_PROBLEM STATEMENT_
Transcribe each record exactly as it appears.

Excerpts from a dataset

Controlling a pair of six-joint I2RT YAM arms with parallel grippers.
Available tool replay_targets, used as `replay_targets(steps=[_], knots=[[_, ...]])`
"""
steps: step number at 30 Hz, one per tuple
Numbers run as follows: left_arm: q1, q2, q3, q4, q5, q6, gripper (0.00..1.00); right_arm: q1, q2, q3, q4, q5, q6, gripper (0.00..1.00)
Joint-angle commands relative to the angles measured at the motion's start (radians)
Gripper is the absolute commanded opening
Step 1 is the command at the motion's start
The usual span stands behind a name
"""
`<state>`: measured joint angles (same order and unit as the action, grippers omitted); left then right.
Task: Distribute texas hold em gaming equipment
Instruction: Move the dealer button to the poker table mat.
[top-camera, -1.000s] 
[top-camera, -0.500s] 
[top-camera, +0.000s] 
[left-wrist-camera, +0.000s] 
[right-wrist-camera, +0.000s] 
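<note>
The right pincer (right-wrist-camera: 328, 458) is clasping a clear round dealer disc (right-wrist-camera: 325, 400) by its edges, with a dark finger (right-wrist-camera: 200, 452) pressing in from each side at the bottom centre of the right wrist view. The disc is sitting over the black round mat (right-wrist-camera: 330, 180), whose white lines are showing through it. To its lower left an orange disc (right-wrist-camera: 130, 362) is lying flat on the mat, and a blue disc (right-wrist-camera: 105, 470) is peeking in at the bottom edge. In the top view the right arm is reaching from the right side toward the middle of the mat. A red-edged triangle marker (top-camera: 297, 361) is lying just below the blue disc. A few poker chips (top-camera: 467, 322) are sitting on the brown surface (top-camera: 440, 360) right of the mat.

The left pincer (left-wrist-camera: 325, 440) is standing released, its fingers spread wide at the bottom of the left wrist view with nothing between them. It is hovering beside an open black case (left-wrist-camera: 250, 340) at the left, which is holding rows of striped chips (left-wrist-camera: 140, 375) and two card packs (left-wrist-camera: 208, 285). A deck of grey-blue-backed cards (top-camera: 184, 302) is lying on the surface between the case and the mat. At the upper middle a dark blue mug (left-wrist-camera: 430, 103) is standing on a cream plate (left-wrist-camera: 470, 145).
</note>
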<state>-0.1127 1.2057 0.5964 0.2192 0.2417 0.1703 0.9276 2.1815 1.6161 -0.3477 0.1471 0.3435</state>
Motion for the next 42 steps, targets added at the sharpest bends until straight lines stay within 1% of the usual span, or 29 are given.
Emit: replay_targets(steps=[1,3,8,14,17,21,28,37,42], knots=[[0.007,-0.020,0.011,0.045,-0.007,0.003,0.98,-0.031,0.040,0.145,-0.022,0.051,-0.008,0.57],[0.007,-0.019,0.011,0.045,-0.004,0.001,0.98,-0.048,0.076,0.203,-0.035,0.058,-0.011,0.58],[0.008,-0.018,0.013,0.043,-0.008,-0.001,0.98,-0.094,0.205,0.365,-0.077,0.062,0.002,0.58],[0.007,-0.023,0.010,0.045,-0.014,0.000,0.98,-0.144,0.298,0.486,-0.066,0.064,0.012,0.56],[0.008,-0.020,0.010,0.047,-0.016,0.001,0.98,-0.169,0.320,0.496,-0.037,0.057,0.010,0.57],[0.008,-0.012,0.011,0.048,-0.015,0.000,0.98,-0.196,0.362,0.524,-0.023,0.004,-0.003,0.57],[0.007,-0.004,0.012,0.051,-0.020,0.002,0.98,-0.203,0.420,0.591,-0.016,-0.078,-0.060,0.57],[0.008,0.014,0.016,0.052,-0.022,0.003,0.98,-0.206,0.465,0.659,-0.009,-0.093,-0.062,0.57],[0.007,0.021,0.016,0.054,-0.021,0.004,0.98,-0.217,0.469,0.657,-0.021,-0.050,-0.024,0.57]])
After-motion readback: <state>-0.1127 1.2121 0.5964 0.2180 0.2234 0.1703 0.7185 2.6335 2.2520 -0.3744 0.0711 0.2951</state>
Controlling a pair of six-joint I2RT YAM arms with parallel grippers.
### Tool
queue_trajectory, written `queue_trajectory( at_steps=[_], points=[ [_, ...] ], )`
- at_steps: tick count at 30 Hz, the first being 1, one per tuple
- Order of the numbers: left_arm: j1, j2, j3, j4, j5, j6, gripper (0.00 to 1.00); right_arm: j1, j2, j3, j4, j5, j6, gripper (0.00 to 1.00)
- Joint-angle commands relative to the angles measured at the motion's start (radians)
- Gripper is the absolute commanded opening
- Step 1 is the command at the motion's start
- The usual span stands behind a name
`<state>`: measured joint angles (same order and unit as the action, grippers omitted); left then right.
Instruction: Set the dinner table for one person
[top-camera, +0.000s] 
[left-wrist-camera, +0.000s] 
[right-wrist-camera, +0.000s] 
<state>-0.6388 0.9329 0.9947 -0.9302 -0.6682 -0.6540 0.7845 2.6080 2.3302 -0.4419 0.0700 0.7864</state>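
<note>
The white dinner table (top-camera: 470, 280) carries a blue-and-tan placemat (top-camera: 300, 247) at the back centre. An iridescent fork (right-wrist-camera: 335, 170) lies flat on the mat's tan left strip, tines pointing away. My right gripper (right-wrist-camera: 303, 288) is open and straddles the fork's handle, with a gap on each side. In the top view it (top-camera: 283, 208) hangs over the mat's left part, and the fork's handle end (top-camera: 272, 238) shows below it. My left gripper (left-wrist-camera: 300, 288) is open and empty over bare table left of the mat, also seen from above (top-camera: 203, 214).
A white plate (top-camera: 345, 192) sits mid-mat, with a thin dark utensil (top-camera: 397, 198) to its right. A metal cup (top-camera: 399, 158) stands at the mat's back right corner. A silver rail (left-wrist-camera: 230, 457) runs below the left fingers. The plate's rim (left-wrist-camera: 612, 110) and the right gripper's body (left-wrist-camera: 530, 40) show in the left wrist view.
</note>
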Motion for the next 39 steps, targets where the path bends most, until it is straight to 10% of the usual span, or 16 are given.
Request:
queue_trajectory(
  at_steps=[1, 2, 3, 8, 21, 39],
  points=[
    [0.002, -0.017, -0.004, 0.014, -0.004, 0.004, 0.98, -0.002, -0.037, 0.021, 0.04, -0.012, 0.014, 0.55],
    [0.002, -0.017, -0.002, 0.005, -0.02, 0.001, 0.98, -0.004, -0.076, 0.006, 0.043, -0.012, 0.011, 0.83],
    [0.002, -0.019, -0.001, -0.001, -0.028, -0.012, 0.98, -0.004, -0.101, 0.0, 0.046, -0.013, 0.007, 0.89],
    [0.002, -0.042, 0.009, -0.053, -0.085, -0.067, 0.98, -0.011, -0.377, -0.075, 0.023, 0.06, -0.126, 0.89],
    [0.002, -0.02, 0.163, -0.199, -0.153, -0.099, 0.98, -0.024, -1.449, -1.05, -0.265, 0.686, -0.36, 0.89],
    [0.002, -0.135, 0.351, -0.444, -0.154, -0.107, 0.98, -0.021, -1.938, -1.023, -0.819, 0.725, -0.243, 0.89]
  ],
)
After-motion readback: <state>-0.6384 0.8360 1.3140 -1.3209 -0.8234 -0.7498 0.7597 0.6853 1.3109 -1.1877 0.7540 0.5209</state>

_TASK OUTPUT_
Controlling a pair of six-joint I2RT YAM arms with parallel grippers.
Available tool replay_targets, used as `replay_targets(steps=[_], knots=[[_, ...]])`
"""
steps: step number at 30 Hz, one per tuple
Numbers run as follows: left_arm: q1, q2, q3, q4, q5, q6, gripper (0.00..1.00); right_arm: q1, q2, q3, q4, q5, q6, gripper (0.00..1.00)
Joint-angle commands relative to the angles measured at the motion's start (radians)
Gripper is the absolute commanded opening
Step 1 is the command at the motion's start
The usual span stands behind a name
"""
`<state>`: measured joint angles (same order and unit as the action, grippers omitted); left then right.
Task: Distribute texas hold em gaming equipment
Instruction: Move the dealer button to the poker table mat.
[top-camera, -1.000s] 
[top-camera, -0.500s] 
[top-camera, +0.000s] 
[left-wrist-camera, +0.000s] 
[right-wrist-camera, +0.000s] 
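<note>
The right pincer (right-wrist-camera: 328, 458) is clasping a clear round dealer disc (right-wrist-camera: 325, 400) by its edges, with a dark finger (right-wrist-camera: 200, 452) pressing in from each side at the bottom centre of the right wrist view. The disc is sitting over the black round mat (right-wrist-camera: 330, 180), whose white lines are showing through it. To its lower left an orange disc (right-wrist-camera: 130, 362) is lying flat on the mat, and a blue disc (right-wrist-camera: 105, 470) is peeking in at the bottom edge. In the top view the right arm is reaching from the right side toward the middle of the mat. A red-edged triangle marker (top-camera: 297, 361) is lying just below the blue disc. A few poker chips (top-camera: 467, 322) are sitting on the brown surface (top-camera: 440, 360) right of the mat.

The left pincer (left-wrist-camera: 325, 440) is standing released, its fingers spread wide at the bottom of the left wrist view with nothing between them. It is hovering beside an open black case (left-wrist-camera: 250, 340) at the left, which is holding rows of striped chips (left-wrist-camera: 140, 375) and two card packs (left-wrist-camera: 208, 285). A deck of grey-blue-backed cards (top-camera: 184, 302) is lying on the surface between the case and the mat. At the upper middle a dark blue mug (left-wrist-camera: 430, 103) is standing on a cream plate (left-wrist-camera: 470, 145).
</note>
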<state>-0.1127 1.2057 0.5964 0.2192 0.2417 0.1703 0.9276 2.1815 1.6161 -0.3477 0.1471 0.3435</state>
Motion for the next 42 steps, targets added at the sharpest bends until straight lines stay within 1% of the usual span, or 29 are given.
Emit: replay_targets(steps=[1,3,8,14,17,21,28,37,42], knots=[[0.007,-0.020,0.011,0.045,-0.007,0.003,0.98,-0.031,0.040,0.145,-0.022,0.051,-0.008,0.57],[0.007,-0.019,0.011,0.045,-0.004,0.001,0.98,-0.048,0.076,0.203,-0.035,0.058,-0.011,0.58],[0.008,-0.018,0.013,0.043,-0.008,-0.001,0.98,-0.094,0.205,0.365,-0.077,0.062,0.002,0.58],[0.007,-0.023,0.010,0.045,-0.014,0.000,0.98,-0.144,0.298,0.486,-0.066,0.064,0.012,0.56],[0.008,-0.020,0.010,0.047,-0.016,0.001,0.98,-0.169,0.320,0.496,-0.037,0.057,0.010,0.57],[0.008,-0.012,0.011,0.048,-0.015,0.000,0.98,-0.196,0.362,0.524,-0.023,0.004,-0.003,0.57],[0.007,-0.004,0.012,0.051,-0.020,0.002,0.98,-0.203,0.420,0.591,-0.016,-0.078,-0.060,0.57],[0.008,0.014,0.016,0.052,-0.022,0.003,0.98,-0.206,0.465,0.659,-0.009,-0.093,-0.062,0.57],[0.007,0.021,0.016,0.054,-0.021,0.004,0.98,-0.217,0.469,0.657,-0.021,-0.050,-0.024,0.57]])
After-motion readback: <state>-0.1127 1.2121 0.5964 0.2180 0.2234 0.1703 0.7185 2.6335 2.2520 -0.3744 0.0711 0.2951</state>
Controlling a pair of six-joint I2RT YAM arms with parallel grippers.
### Tool
queue_trajectory, written `queue_trajectory( at_steps=[_], points=[ [_, ...] ], )`
- at_steps: tick count at 30 Hz, the first being 1, one per tuple
- Order of the numbers: left_arm: j1, j2, j3, j4, j5, j6, gripper (0.00 to 1.00); right_arm: j1, j2, j3, j4, j5, j6, gripper (0.00 to 1.00)
- Joint-angle commands relative to the angles measured at the motion's start (radians)
- Gripper is the absolute commanded opening
- Step 1 is the command at the motion's start
- The usual span stands behind a name
`<state>`: measured joint angles (same order and unit as the action, grippers omitted); left then right.
Instruction: Set the dinner table for one person
[top-camera, +0.000s] 
[left-wrist-camera, +0.000s] 
[right-wrist-camera, +0.000s] 
<state>-0.6388 0.9329 0.9947 -0.9302 -0.6682 -0.6540 0.7845 2.6080 2.3302 -0.4419 0.0700 0.7864</state>
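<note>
The white dinner table (top-camera: 470, 280) carries a blue-and-tan placemat (top-camera: 300, 247) at the back centre. An iridescent fork (right-wrist-camera: 335, 170) lies flat on the mat's tan left strip, tines pointing away. My right gripper (right-wrist-camera: 303, 288) is open and straddles the fork's handle, with a gap on each side. In the top view it (top-camera: 283, 208) hangs over the mat's left part, and the fork's handle end (top-camera: 272, 238) shows below it. My left gripper (left-wrist-camera: 300, 288) is open and empty over bare table left of the mat, also seen from above (top-camera: 203, 214).
A white plate (top-camera: 345, 192) sits mid-mat, with a thin dark utensil (top-camera: 397, 198) to its right. A metal cup (top-camera: 399, 158) stands at the mat's back right corner. A silver rail (left-wrist-camera: 230, 457) runs below the left fingers. The plate's rim (left-wrist-camera: 612, 110) and the right gripper's body (left-wrist-camera: 530, 40) show in the left wrist view.
</note>
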Motion for the next 39 steps, targets where the path bends most, until it is straight to 10% of the usual span, or 16 are given.
Request:
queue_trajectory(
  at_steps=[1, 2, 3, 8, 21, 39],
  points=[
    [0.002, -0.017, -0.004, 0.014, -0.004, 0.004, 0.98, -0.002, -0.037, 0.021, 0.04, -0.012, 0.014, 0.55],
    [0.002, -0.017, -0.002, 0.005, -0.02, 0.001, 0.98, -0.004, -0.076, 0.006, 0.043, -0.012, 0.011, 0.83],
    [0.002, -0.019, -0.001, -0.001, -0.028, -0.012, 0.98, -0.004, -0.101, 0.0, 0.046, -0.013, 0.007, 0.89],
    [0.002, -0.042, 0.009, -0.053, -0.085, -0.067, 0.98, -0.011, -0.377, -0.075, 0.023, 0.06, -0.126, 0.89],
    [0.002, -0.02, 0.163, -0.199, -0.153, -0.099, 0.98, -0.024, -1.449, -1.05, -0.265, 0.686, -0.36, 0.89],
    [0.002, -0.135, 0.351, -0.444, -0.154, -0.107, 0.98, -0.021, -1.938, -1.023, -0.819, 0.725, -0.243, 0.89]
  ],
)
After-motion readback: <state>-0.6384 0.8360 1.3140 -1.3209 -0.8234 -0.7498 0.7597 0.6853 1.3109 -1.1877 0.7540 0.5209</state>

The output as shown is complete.